● **WORK ORDER**
Locate the line bearing "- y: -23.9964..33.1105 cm" in the material below, then reproduce it and each following line up to and including the line bearing "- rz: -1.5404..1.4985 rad".

● **DATA EXCERPT**
—————
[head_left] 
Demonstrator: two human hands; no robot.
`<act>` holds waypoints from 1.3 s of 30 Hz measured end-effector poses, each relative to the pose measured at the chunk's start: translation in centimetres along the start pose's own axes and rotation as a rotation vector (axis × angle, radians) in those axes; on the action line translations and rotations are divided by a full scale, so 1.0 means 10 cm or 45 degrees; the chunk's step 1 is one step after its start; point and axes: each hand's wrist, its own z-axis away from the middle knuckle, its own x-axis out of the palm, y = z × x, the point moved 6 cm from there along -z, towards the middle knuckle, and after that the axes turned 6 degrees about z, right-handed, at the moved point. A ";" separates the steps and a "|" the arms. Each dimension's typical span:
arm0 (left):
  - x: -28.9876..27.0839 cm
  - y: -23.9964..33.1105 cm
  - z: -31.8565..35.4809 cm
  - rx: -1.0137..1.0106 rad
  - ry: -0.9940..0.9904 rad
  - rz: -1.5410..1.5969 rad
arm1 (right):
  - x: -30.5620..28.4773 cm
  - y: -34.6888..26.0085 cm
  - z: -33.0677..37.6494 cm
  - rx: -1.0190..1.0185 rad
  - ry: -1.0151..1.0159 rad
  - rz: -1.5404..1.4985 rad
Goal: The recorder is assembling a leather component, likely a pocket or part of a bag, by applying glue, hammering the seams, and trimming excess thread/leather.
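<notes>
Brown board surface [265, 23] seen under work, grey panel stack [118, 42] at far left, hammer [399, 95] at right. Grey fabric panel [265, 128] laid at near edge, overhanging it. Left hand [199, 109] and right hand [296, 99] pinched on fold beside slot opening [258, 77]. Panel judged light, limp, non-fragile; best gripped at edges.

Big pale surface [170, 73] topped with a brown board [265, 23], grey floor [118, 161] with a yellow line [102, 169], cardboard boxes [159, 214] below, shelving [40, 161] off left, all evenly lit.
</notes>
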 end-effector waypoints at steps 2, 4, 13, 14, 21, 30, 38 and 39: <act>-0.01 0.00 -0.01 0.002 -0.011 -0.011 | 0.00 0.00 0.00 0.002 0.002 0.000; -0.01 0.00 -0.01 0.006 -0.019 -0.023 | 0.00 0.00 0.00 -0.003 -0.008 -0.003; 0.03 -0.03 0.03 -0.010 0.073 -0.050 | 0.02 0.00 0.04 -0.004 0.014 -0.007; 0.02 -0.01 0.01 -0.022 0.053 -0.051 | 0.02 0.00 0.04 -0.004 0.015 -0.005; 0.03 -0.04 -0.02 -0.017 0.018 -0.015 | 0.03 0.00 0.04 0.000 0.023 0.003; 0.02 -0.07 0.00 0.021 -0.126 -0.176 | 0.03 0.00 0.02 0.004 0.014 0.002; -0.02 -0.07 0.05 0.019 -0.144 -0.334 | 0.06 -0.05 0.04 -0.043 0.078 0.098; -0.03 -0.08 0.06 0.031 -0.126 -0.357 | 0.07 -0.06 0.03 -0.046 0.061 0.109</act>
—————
● **OUTPUT BELOW**
  - y: -23.9964..33.1105 cm
  - z: -31.8565..35.4809 cm
  - rx: -1.0137..1.0106 rad
  - ry: -0.9940..0.9904 rad
  - rz: -1.5410..1.5969 rad
arm1 (right):
  - x: -30.5620..28.4773 cm
  - y: -34.6888..26.0085 cm
  - z: -33.0677..37.6494 cm
  - rx: -1.0190..1.0185 rad
  - ry: -1.0151..1.0159 rad
  - rz: -1.5404..1.4985 rad

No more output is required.